West Corporation is a global provider of communication and network infrastructure services. One of West’s Unified Communications Services is their UK Cloud Contact Centre solution.
Contact centres face many compliance requirements including evidencing financial transactions but without conflicting the Payment Card Industry Data Security Standard (PCI DSS) requirement to protect “card-not-present” transactions.
PCI DSS has a requirement to keep cardholder data storage to a minimum, mask the card number and not to store card details such as the card verification code or value (three-digit or four-digit number printed on the front or back of a payment card used to verify card-not-present transactions) after authorisation.
West’s Cloud Contact Centre UK provide a call recording and card payment collection solution which assists companies with meeting industry and PCI DSS requirements by taking cardholder data out of scope for their customers. The solution removes the need for customers to provide their card details to contact centre agents and masks card details within call recordings. Customers enter their payment details via their telephone keypad directly therefore bypassing the need for the contact centre agent to be told or see the card details. Once authorised, West securely pass back authorisation codes and transaction ID’s so that their customers can then process, repeat transaction or refund as appropriate.

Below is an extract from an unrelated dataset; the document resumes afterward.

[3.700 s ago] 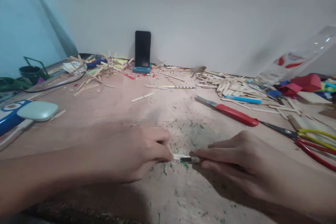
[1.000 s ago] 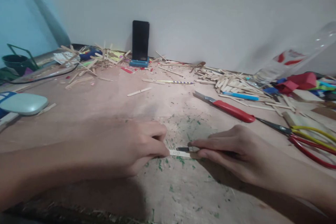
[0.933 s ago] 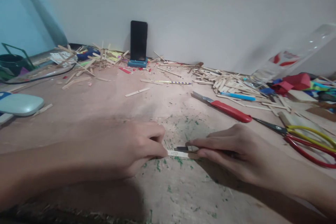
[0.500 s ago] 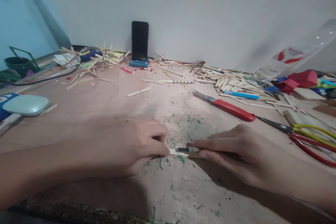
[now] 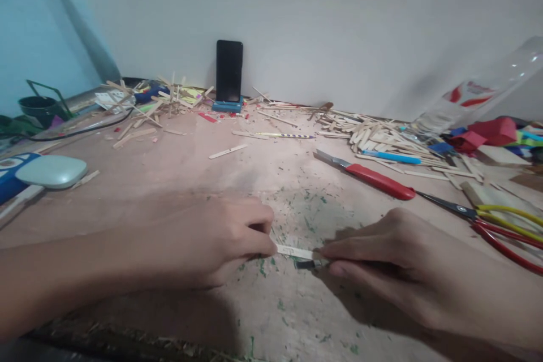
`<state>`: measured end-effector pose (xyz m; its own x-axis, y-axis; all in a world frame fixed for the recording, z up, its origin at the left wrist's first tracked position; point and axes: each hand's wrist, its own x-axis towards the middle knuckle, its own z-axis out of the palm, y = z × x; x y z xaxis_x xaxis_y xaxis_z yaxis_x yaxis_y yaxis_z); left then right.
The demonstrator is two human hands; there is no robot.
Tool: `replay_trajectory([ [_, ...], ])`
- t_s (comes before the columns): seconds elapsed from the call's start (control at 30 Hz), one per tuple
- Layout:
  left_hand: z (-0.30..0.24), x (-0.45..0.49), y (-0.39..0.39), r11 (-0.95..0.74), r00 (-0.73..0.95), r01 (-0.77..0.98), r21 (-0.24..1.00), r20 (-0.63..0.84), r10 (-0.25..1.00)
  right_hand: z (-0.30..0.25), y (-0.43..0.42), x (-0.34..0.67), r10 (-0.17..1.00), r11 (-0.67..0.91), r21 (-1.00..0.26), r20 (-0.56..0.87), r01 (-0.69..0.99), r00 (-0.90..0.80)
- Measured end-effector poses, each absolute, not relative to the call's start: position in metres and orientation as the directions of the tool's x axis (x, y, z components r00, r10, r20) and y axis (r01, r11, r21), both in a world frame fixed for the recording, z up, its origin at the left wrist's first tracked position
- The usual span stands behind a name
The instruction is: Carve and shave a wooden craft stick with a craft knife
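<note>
A short pale wooden stick (image 5: 293,251) lies flat on the scratched, green-flecked board (image 5: 297,317). My left hand (image 5: 212,237) is closed, with its fingertips pinning the stick's left end down. My right hand (image 5: 382,260) is closed round a small cutter. The cutter's dark blade (image 5: 306,264) sits at the stick's near edge, close to its right end. Most of the cutter's handle is hidden inside my fingers.
A red-handled knife (image 5: 373,179) and red-and-yellow scissors (image 5: 487,220) lie to the right. Heaps of wooden sticks (image 5: 373,136) run along the back. A phone (image 5: 229,72) stands on a blue holder by the wall. A pale oval case (image 5: 53,171) sits at left.
The blade has come from the stick's far side to its near edge, and my right hand has drawn slightly toward me. My left hand stays pressed on the stick.
</note>
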<state>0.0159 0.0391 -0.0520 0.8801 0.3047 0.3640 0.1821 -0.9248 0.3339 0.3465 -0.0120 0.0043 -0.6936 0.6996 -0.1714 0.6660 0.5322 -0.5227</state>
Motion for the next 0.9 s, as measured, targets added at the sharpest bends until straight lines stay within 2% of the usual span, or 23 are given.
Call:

West had been conducting an internal PCI self-assessment (SAQ) but felt they could be misinterpreting the PCI scope and controls and West initially approached Gemserv in 2014 to conduct a PCI DSS Compliance Scoping and Gap Analysis Assessment. West were working towards compliance with the PCI DSS as a service provider and had a number of their clients requiring PCI compliance attestations, this plus. West’s transactions were increasing to a point at which West would reach a threshold where a full PCI DSS assessment would need to be conducted by a PCI SSC approved QSA Company such as Gemserv, and as required by Visa Europe.

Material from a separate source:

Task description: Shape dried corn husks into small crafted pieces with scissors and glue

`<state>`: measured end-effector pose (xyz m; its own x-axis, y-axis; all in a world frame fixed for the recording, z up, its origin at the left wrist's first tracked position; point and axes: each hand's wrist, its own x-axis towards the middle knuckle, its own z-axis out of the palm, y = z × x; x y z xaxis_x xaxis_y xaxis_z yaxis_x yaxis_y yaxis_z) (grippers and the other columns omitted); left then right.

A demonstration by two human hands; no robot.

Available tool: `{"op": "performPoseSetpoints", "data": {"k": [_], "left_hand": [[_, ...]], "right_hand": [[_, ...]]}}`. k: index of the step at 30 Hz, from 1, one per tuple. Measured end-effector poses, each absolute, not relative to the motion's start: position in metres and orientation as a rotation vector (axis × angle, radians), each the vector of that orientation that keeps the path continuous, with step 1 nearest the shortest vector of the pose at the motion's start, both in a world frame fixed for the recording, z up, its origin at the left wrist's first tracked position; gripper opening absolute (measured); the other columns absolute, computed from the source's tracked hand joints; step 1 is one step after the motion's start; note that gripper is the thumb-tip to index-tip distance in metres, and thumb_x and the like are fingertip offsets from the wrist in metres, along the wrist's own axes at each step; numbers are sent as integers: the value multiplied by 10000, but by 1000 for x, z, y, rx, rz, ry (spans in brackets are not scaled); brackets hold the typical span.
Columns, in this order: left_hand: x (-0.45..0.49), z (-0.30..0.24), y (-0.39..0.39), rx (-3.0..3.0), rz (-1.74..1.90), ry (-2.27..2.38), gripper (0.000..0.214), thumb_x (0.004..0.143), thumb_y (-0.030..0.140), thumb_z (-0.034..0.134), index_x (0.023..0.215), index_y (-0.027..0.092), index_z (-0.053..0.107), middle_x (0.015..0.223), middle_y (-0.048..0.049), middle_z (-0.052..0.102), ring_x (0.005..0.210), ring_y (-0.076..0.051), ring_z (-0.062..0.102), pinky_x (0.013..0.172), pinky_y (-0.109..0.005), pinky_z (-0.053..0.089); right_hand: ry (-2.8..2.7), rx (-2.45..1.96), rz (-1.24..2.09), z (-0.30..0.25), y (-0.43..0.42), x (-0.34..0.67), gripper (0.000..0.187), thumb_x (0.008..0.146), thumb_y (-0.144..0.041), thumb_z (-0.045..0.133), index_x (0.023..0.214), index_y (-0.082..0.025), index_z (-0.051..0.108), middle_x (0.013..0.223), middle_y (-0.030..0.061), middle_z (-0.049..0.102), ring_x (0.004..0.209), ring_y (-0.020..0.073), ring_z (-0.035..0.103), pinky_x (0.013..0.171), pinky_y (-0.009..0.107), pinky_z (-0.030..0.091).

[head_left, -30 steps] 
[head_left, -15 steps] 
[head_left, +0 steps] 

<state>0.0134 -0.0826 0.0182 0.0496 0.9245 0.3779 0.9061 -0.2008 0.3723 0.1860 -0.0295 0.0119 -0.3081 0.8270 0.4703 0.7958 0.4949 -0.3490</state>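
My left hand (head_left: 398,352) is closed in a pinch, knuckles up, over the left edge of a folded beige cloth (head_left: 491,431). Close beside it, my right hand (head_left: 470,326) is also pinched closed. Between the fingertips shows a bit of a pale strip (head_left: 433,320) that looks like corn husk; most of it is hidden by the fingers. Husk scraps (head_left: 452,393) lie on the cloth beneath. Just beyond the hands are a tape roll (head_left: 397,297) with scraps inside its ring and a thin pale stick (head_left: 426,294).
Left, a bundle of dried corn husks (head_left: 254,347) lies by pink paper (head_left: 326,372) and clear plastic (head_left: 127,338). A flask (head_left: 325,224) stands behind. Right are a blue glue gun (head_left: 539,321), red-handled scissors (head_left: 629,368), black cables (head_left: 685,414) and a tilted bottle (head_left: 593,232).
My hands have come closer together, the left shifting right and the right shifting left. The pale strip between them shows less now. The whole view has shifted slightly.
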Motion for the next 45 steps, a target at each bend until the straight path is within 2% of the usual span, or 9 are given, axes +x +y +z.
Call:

The initial engagement involved our Quality Security Assessor (QSA), who worked collaboratively with the West team to perform a gap assessment and confirm the scope of their PCI-DSS compliance programme, through a series of interviews, discussions and workshops. Following the gap assessment and report provided, the QSA presented the findings to the West UK Management team and helped them understand what was required to remediate the gaps found. During this period the QSA provided insight, support and guidance before any formal assessment was conducted. Once West addressed the findings they then engaged with Gemserv further to conduct a formal review of their updated procedures and systems against the PCI DSS at the time, (version 3.1). This led onto the formal assessment of the controls in scope for the West UK operation. At all times the QSA kept the West team informed of progress and items that needed further remediation, using a dedicated remediation plan and regular update calls with the West project lead. The West team found this approach appealing as not only were they being assessed against the standard but also felt they had a trusted advisor to help them throughout their PCI DSS journey
The QSA had established a very comprehensive understanding of West’s Card Holder Environment and was subsequently engaged to fully assess West against the latest version of PCI DSS (version 3.2). Through sampling many onsite interviews and assessments, the QSA observed and reviewed evidence onsite with West stakeholders, demonstrating to the QSA that West were compliant with PCS DSS, which led to producing the initial Report on Compliance (RoC) in March 2017 and subsequent re-assessment and RoC in March 2018.
West and Gemserv have built a great working relationship and work as a partnership more than a client supplier engagement, this helps with the continuous improvement of the West’s security posture and processes, as West see Gemserv as a key supplier for delivering Information Security guidance and advice and not just purely an assessor.